Les médias et les syndicats tunisiens avaient critiqué les arrestations de plusieurs avocats, juges et politiciens les jours précédents et avaient fait descendre dans la rue des milliers de manifestants contre Saied. L’arrestation d’anciens responsables d’Ennahda sans charges solides a même suscité la sympathie des milieux laïcs. Mais lorsque Noureddine Boutar, le propriétaire de la radio privée Mosaïque FM, a disparu derrière les barreaux, les critiques de la société civile et des syndicats sont devenues si fortes que Saied a dû réagir. Lors de la réunion du Conseil national de sécurité, il lance une contre-attaque.

Selon le président, des activités criminelles et un complot international sont à l’origine du phénomène de la migration illégale. Le plan des puissances inconnues vise à modifier la composition démographique de la Tunisie. Les militants tunisiens des droits de l’homme aideraient à installer les immigrants irréguliers et à effacer l’identité arabe et islamique du pays.

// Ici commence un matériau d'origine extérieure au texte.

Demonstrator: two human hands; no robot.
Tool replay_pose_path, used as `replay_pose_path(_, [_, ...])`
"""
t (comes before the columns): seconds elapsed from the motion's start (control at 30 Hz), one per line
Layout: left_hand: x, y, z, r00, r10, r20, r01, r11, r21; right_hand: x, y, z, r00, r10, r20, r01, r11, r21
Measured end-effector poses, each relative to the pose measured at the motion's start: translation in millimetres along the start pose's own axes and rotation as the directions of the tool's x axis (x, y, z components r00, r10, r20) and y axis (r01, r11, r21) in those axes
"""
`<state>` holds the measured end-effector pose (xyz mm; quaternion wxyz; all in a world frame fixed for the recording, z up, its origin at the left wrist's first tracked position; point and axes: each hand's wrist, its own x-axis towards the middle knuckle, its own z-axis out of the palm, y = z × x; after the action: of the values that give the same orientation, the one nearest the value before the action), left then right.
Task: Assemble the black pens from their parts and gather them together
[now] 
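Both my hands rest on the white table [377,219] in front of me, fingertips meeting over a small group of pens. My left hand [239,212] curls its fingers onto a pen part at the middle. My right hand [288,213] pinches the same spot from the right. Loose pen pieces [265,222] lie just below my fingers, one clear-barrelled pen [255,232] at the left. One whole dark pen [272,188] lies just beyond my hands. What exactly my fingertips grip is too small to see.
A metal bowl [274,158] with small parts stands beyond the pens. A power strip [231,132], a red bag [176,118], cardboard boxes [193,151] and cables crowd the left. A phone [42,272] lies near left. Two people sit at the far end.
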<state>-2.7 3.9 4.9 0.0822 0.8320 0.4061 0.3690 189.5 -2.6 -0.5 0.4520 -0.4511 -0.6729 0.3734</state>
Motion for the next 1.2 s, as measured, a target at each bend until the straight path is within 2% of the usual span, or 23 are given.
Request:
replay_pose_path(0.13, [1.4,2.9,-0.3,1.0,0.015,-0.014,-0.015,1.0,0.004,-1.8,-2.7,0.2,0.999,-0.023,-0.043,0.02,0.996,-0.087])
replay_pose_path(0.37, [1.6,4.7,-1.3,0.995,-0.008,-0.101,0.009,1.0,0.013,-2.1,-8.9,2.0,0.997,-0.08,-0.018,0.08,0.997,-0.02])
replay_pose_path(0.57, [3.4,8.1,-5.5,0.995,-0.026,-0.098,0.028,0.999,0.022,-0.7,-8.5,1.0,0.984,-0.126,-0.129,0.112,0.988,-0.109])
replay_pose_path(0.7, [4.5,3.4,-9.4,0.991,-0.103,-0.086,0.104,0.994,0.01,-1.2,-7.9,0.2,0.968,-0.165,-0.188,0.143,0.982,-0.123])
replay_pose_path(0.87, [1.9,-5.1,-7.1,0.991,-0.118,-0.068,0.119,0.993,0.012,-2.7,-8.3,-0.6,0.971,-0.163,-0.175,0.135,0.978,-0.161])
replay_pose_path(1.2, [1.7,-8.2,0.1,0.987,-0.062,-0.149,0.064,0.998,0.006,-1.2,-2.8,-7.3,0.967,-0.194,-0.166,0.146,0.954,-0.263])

Les garde-côtes italiens ont secouru 1 600 personnes fuyant la détresse en mer en un week-end

Depuis le discours, de nombreux migrants d’Afrique subsaharienne n’ont pas osé descendre dans la rue à Tunis. La police avait interpellé plusieurs milliers de personnes à la peau foncée le jour du discours. Ceux qui avaient un permis de séjour n’étaient souvent libérés que quelques jours plus tard. Des voisins et des étrangers ont jeté des pierres sur certains des quelque 25 000 migrants. Parfois, les hôpitaux ont cessé d’accepter des patients ouest-africains. Le Mali, la Côte d’Ivoire et la Guinée ont ensuite rapatrié plusieurs centaines de leurs ressortissants par pont aérien.

Saied a assuré Umaro Sissoco Embaro, président de la Guinée, de la sécurité des Africains vivant en Tunisie. Embaro dirige l’association commerciale ouest-africaine Ecowas et s’est spontanément rendu à Tunis pour une réunion de crise. Mais à ce moment-là, de nombreux migrants avaient déjà fait le chemin de Tunis vers la ville côtière de Sfax. Rien que le week-end dernier, les garde-côtes italiens ont secouru 1 600 personnes en détresse en mer. La plupart d’entre eux avaient commencé au nord de la côte tunisienne dans des bateaux de pêche.